The process is absolutely the same with HP owen soap (or any HO method), with few diferencies on the end:

- you add 50% spring water and leave it in the oven for additional 10 minutes
- you let it cold... it will become jelly... so everything you have to do is to mix it again with your mixer
- you can add the additives as aloe vera gel, coconut milk, EOs, FOs etc. either right after cooking or while you mix the cold soap.

There is no more thickening of soap, no separation of water... and your shampoo is ready.

The quality and properties of your liquid soap depends only of oils/fats you are using.

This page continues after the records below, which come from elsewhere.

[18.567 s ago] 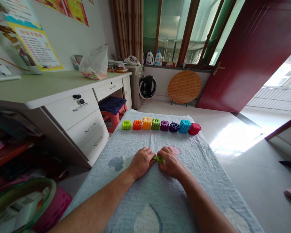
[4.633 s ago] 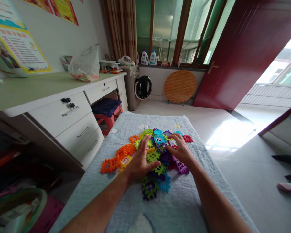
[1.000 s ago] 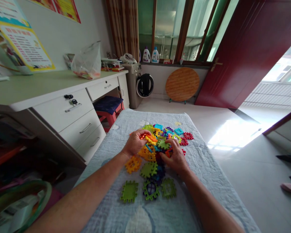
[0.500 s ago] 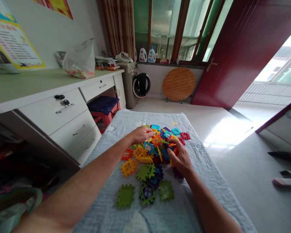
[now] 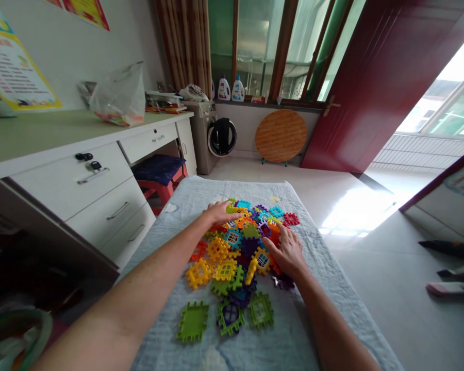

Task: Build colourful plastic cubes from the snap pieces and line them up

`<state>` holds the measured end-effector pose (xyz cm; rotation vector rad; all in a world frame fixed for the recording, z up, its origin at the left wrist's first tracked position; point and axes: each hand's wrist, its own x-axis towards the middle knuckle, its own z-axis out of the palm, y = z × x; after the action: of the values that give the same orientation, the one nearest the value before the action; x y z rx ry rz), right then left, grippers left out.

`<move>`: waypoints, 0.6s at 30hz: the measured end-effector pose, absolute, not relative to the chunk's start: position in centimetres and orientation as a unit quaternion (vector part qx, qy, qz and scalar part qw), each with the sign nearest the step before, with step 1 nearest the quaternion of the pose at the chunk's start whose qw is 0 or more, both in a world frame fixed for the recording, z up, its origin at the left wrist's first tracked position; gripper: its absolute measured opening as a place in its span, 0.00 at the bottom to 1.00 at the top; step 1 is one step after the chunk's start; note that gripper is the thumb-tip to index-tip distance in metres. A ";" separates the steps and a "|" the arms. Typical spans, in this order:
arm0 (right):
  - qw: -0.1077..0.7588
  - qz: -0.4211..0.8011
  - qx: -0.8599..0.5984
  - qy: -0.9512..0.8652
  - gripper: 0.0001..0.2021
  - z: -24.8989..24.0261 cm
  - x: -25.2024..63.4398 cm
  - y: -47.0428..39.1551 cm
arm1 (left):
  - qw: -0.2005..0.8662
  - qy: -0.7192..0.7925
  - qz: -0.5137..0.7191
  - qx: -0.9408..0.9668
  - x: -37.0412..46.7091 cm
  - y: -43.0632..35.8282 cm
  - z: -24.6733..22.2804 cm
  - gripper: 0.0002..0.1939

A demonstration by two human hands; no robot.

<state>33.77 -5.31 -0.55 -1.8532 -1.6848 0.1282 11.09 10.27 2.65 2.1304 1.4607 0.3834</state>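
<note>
Between the spread, separated hands (image 5: 217,212) (image 5: 290,251) lie heaped colourful notched tiles (image 5: 250,231).

Left forearm (image 5: 150,278) bare, extended forward from lower left; left hand (image 5: 217,213) farther out, thumb parted from fingers. Right forearm (image 5: 328,314) bare, angled inward; right hand (image 5: 290,251) palm down, thumb spread.
</note>
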 end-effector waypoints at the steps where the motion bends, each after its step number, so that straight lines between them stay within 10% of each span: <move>1: 0.305 0.047 -0.698 -0.646 0.30 -0.8 33.6 -5.2 | 0.266 0.537 0.135 0.789 11.1 10.0 2.5 0.46; 13: 0.322 0.118 -0.630 -0.697 0.39 -0.5 32.1 -5.1 | 0.528 0.331 0.254 0.740 13.0 5.2 5.4 0.34; 18: 0.378 0.120 -0.609 -0.686 0.35 -0.2 31.6 -4.8 | 0.434 0.284 0.257 0.815 14.6 2.8 7.8 0.28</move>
<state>31.56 -4.81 -0.25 -1.5569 -1.7544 0.3075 14.61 2.82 7.85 2.0303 0.7079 0.6406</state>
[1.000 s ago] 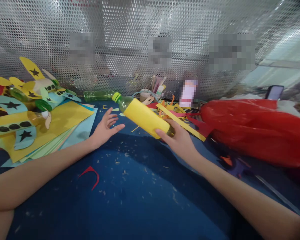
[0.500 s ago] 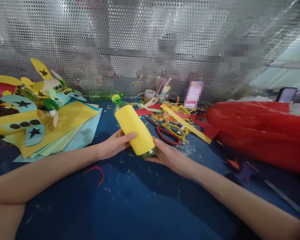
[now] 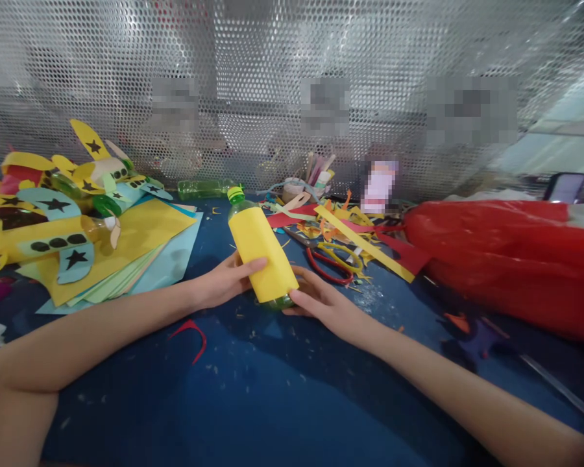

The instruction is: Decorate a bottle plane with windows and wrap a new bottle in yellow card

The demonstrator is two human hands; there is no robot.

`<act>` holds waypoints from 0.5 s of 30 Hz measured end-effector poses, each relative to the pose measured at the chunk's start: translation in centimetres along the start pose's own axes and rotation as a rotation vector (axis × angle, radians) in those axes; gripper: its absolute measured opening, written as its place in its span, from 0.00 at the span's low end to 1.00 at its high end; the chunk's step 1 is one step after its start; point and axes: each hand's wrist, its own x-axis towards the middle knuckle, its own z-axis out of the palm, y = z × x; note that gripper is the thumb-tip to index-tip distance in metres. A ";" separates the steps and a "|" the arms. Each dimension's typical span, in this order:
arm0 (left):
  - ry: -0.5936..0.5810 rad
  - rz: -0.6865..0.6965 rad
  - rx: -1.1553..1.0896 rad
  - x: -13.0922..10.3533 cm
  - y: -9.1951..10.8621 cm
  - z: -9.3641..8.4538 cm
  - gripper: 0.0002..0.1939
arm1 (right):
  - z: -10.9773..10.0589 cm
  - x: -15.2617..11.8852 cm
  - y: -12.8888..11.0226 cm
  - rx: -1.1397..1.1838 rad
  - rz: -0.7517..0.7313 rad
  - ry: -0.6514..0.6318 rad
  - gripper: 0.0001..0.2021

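A clear green plastic bottle [image 3: 235,194] with a bright green cap is tilted, its neck pointing up and to the left. Yellow paper [image 3: 263,250] wraps round its middle. My left hand [image 3: 228,279] grips the bottle's left side, thumb lying across the paper. At the base, my right hand [image 3: 324,301] holds the lower right end between thumb and fingers; some fingers are hidden behind it. Scissors [image 3: 328,259] with red and yellow handles lie just beyond my right hand. A curved red paper scrap [image 3: 194,337] rests on the blue table [image 3: 253,402] below my left forearm.
Paper-decorated bottle planes [image 3: 58,243] and stacked coloured sheets [image 3: 175,253] occupy the left. Paper scraps [image 3: 355,220] and a yellow strip [image 3: 365,243] lie behind the scissors. A red plastic bag [image 3: 506,259] fills the right. Another green bottle [image 3: 204,189] lies by the perforated metal screen [image 3: 263,65].
The wrapped bottle stands slightly more upright. My right hand's grip at the base has shifted, with its thumb now lower near the paper's edge. The whole view has shifted slightly.
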 end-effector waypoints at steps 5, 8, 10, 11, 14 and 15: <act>-0.059 0.011 0.013 0.1 0.0 -0.3 0.26 | 0.1 -0.1 -0.1 -0.017 -0.020 0.003 0.30; -0.094 0.034 -0.058 0.4 0.0 -0.4 0.29 | -0.1 -0.1 -0.2 0.001 0.012 0.048 0.28; -0.059 0.057 -0.098 0.6 0.0 -0.5 0.30 | -0.3 -0.1 -0.2 0.036 0.025 0.091 0.27; -0.029 0.075 -0.097 0.7 0.1 -0.5 0.30 | -0.3 -0.1 -0.2 0.037 0.030 0.105 0.27; 0.094 0.159 -0.040 0.8 0.5 -0.6 0.29 | -0.4 -0.1 -0.3 -0.076 -0.004 0.122 0.27; 0.139 0.191 -0.019 0.8 0.7 -0.7 0.28 | -0.4 0.0 -0.3 -0.134 -0.028 0.132 0.26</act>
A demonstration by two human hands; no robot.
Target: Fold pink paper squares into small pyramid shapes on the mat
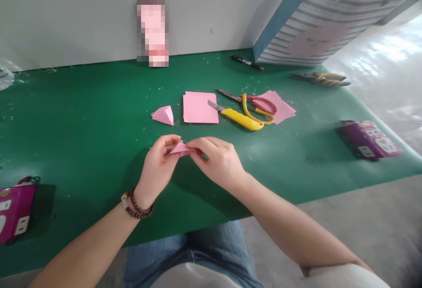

Hello Alexandra. This is just great. So how long have you kept a batch around the house? Does it stay homegenous? Does it freeze up in a pump bottle? Also do you super fat your soap? Do you use butters? And does it come out milky or translucent? Thank you!
 
donniej said:
Me too. No matter what oil, no matter how much water.... it always ends up as "egg noodle soup" after a couple days. KOH soaps will do similar with too much sodium.

I've often wondered about using KOH and a little NaOH to make a thicker liquid soap but I doubt I'd be able to stir the kettle without some body-building :D

lol like you couldnt engineer a neumatic actuator stirring mechanism or a robot or something that stirred it for you lol... ;)

This is an AWESOME thread!! I have yet to delve into liquid soaps but I am going to as soon as I get some funds for more supplies!! sounds exciting!
 
shonnyisley said:
Alexandra said:
I make my liquid soap/shampoo .... using ONLY NaOH for saponification, and the same way I make my solid bars.

In fact, I first started making liquid shampoos for personal use, so at that time it was too complicated for me to buy smaal amounts of KOH.

The process is absolutely the same with HP owen soap (or any HO method), with few diferencies on the end:

- you add 50% spring water and leave it in the oven for additional 10 minutes
- you let it cold... it will become jelly... so everything you have to do is to mix it again with your mixer
- you can add the additives as aloe vera gel, coconut milk, EOs, FOs etc. either right after cooking or while you mix the cold soap.

There is no more thickening of soap, no separation of water... and your shampoo is ready.

The quality and properties of your liquid soap depends only of oils/fats you are using.

Hello Alexandra. This is just great. So how long have you kept a batch around the house? Does it stay homegenous? Does it freeze up in a pump bottle? Also do you super fat your soap? Do you use butters? And does it come out milky or translucent? Thank you!